Rien n’est plus agréable, comme lecture purement littéraire, que ces assortimens bien faits de mélanges. Ceux que M. Magnin vient de publier présentent toute espèce de choix et de variété : Grèce, romantisme, Portugal et Chine, nul échantillon n’y manque ; cette qualité de style dont nous parlons en fait l’harmonie. C’est plaisir et douce surprise que de retrouver ces théories et ces œuvres nouvelles, analysées, exposées, justifiées parfois, dans un langage courant et pur, avec accompagnement des réminiscences, des citations classiques que le critique y entremêle, et par lesquelles il les rattache sans effort à ce que souvent elles oubliaient. Le rôle piquant et utile en ce genre est ainsi de maintenir, de prolonger et d’asseoir la tradition là même où elle semblerait faire faute. Ce travail de pilotis, humble en apparence, suffit souvent, comme en Hollande, pour contenir l’orgueil du flot. Parmi les morceaux d’une histoire littéraire plus lointaine et plus désintéressée, il faut mettre au premier rang la notice sur Camoens, vrai petit chef-d’œuvre où la curiosité, de l’étude et l’exquis de l’érudition viennent se fondre dans un sentiment bien délicat de cette chevaleresque poésie. Les essais de traduction que M. Magnin insère, chemin faisant, dans son récit, peuvent, je crois, être considérés comme des modèles, et montrent dans quelle mesure on doit se faire littéral avec un poète étranger, tout en se conservant Français, lisible, et même élégant.
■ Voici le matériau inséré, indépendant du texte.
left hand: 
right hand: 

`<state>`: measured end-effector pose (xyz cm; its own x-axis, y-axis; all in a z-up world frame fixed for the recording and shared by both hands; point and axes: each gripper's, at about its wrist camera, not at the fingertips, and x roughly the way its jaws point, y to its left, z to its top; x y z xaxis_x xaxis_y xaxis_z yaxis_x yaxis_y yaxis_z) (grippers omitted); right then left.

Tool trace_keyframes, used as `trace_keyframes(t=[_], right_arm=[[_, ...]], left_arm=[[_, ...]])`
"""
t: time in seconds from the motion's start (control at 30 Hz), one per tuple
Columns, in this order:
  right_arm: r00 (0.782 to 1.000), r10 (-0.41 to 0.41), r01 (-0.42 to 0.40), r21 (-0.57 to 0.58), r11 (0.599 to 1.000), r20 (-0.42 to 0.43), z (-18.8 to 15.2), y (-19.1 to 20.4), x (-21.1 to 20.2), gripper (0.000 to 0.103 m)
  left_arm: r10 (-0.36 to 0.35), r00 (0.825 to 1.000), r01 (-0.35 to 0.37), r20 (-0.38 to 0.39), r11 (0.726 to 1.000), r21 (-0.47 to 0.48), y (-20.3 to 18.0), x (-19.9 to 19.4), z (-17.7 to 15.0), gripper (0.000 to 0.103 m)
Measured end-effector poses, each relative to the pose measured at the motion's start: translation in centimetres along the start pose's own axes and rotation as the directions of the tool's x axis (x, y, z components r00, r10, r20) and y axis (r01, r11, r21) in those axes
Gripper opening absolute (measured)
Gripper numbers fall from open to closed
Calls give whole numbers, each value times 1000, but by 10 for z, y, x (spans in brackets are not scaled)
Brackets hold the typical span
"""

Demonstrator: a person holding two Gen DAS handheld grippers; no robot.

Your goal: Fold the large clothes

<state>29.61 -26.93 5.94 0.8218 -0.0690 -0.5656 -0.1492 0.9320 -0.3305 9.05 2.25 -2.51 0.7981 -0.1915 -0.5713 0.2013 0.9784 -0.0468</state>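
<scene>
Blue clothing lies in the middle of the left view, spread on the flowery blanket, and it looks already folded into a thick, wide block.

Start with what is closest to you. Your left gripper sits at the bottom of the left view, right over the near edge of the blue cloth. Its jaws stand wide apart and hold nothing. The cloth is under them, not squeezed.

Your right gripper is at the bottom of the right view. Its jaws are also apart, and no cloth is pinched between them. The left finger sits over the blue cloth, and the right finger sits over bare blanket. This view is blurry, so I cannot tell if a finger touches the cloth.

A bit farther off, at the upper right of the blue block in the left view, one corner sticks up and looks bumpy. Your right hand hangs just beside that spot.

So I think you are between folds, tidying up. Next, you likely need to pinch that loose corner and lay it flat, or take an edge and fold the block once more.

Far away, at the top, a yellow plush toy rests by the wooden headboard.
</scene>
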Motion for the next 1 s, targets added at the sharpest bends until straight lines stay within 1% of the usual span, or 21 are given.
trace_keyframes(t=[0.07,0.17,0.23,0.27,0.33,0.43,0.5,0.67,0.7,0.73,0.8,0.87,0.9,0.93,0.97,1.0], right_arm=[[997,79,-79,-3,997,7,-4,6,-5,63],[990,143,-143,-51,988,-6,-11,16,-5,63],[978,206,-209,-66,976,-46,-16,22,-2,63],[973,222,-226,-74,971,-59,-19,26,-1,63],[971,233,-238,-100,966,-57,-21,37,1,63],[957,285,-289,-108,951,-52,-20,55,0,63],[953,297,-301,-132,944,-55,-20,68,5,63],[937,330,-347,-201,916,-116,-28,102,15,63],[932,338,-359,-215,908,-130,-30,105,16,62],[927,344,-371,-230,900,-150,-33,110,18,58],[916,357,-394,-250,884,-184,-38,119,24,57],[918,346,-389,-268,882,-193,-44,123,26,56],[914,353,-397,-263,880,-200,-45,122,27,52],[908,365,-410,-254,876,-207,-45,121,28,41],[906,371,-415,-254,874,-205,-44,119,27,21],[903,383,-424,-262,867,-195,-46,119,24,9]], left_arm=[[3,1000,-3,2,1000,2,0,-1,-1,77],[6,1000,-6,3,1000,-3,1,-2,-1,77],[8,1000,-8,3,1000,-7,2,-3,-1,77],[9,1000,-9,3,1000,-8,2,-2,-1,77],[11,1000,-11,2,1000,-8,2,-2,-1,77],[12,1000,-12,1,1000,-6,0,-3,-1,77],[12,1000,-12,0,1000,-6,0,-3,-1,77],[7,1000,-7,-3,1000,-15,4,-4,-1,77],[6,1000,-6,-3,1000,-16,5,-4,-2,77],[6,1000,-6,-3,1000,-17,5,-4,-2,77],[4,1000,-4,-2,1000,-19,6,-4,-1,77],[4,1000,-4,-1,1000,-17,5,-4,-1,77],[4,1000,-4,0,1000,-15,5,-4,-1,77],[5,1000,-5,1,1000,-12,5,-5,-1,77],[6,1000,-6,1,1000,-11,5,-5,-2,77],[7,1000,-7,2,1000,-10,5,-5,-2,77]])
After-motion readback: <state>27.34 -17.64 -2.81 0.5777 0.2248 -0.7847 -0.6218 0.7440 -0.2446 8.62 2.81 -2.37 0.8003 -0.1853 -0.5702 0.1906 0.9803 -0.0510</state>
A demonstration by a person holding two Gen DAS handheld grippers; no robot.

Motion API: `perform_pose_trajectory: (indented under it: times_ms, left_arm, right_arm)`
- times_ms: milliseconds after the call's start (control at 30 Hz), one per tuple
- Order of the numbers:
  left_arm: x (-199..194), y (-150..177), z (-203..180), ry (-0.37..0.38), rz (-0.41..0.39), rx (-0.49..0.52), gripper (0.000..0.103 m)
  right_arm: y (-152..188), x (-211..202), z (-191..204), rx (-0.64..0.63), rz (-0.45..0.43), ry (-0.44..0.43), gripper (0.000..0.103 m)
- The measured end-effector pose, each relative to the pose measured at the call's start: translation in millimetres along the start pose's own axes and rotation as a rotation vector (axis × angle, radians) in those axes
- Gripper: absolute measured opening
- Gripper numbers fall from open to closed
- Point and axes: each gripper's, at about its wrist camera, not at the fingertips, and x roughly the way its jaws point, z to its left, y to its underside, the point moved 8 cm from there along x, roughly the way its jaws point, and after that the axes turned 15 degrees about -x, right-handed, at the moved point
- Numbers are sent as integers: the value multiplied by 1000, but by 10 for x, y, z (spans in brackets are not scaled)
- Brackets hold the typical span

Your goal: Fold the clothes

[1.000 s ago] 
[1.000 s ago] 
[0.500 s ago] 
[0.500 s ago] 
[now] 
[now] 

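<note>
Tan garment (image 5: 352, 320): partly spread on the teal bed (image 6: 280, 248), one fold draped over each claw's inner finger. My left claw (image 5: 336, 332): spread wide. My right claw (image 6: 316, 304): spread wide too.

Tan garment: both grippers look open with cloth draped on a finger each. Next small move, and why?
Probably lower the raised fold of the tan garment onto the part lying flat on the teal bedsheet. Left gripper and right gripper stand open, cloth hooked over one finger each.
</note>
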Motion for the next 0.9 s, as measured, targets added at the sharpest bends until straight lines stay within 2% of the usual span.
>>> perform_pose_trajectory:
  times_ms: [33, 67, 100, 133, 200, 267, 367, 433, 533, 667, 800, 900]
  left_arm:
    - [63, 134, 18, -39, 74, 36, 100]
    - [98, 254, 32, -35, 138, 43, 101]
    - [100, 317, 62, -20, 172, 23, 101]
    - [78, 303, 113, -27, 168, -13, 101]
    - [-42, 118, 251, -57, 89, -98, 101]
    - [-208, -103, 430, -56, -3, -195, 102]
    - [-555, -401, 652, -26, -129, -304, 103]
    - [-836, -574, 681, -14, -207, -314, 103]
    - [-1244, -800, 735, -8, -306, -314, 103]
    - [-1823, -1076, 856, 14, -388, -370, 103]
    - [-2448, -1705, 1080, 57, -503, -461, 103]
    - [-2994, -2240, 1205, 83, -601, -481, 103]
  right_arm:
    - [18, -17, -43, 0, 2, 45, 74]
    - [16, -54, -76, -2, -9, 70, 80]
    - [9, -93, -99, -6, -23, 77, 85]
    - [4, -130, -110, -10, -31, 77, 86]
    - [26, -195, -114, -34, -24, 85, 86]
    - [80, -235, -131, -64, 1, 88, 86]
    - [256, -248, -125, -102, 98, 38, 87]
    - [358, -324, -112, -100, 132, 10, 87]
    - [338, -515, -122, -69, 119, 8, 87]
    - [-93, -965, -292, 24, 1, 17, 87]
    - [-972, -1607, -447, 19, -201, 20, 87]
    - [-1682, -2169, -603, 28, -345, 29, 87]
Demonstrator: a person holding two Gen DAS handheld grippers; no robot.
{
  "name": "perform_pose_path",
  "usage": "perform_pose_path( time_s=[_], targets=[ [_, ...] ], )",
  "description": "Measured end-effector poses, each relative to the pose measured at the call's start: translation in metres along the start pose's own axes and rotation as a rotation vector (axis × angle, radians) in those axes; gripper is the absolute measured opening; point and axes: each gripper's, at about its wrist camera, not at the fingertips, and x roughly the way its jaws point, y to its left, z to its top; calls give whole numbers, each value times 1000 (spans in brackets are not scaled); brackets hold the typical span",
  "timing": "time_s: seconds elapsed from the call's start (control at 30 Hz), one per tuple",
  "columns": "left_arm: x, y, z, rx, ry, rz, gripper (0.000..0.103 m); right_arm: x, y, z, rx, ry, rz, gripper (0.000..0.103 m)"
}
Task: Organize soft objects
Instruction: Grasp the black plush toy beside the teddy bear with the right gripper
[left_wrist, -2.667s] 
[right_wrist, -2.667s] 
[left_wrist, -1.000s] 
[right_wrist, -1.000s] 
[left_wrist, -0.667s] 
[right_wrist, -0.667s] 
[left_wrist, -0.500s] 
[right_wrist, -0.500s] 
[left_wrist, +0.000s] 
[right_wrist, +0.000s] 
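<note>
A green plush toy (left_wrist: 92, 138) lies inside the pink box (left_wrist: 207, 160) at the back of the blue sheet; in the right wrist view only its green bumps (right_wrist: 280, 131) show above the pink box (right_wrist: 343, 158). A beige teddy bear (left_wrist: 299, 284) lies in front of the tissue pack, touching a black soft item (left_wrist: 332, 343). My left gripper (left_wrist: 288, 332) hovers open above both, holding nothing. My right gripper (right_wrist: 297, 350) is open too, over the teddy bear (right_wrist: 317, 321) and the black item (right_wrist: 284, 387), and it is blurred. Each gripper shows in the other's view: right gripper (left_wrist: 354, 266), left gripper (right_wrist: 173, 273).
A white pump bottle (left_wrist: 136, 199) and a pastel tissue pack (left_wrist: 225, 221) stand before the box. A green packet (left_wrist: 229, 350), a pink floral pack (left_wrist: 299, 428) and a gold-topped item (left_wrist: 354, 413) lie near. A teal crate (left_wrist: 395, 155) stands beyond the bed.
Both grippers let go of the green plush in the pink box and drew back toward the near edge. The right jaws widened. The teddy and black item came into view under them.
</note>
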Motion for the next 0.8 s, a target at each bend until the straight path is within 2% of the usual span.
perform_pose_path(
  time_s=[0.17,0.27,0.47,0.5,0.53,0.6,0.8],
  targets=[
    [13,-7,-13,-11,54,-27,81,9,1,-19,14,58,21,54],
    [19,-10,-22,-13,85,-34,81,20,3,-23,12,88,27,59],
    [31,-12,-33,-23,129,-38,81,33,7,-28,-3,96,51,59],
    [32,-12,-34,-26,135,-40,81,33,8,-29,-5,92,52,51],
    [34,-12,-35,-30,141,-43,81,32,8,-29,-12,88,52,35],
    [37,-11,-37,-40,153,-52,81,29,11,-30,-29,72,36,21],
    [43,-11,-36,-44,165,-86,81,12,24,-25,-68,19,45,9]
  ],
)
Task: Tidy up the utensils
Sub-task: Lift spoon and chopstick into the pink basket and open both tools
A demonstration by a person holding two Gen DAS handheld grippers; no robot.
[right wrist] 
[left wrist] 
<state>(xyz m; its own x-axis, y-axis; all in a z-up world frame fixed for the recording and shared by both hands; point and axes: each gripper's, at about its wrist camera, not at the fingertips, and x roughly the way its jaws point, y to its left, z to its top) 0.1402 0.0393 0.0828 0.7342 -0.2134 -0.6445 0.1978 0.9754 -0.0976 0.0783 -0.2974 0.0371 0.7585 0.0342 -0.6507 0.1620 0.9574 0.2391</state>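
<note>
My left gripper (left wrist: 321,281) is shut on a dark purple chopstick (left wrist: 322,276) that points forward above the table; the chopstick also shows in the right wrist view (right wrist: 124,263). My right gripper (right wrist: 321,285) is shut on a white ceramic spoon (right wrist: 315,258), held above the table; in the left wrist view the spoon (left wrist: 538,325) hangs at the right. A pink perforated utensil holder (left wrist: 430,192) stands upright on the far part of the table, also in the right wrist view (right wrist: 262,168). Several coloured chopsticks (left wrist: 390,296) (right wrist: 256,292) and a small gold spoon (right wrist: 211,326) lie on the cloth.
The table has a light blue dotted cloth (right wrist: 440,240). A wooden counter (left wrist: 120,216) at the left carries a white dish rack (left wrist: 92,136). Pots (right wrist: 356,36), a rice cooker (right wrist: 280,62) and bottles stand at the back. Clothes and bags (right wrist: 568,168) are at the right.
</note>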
Parmi les morceaux d’un autre genre, un des plus délicieux et des plus fins est l’article sur Paul-Louis Courier à propos de ses mémoires et de sa correspondance, publiés en 1829. M. Magnin dégage chez Courier, au travers de l’homme de parti et du champion libéral, l’homme véritable, naturel, l’indépendant épicurien et moqueur, l’artiste amoureux du beau, l’humoriste vraiment attique, au rictus de satyre : « On n’a point la bouche fendue comme il l’avait, d’une oreille à l’autre, sans être prédestiné à être rieur, et rieur du rire inextinguible d’Homère ou de Rabelais. »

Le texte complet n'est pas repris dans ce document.